§ AIM OF THE EXERCISE: Write out every line of the material as it stands, apart from the pictures.

§ SUPPLIED MATERIAL:
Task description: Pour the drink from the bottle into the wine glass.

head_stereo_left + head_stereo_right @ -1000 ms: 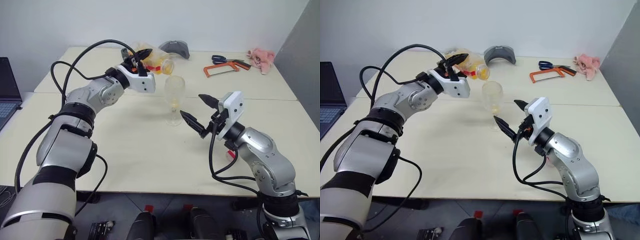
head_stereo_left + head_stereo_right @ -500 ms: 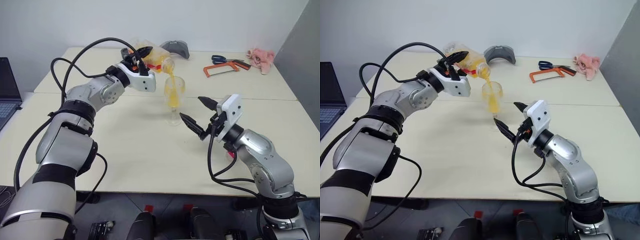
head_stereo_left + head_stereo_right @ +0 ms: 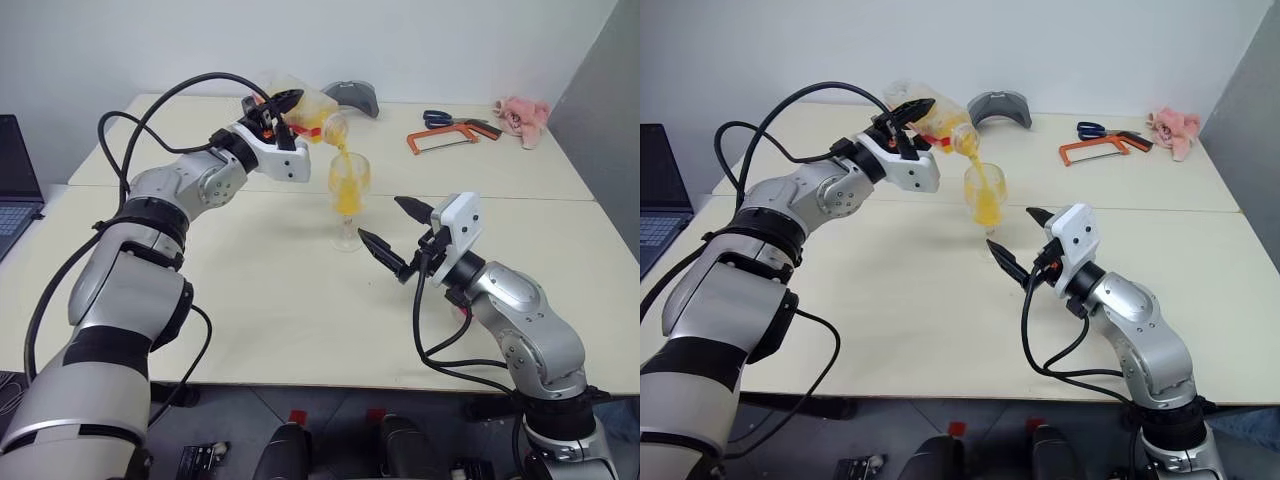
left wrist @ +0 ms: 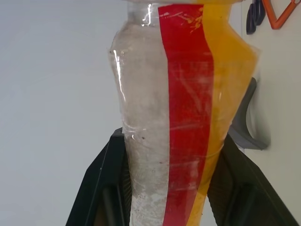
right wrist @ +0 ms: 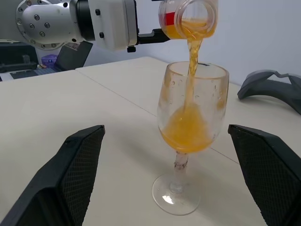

§ RESPONSE AREA:
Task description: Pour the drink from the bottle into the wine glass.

head_stereo_left + head_stereo_right @ -1000 ms: 
head_stereo_left + head_stereo_right @ -500 ms: 
head_stereo_left + head_stereo_right @ +0 ms: 
left wrist @ +0 ms: 
right wrist @ +0 ms: 

With the answer given, the exercise is closed.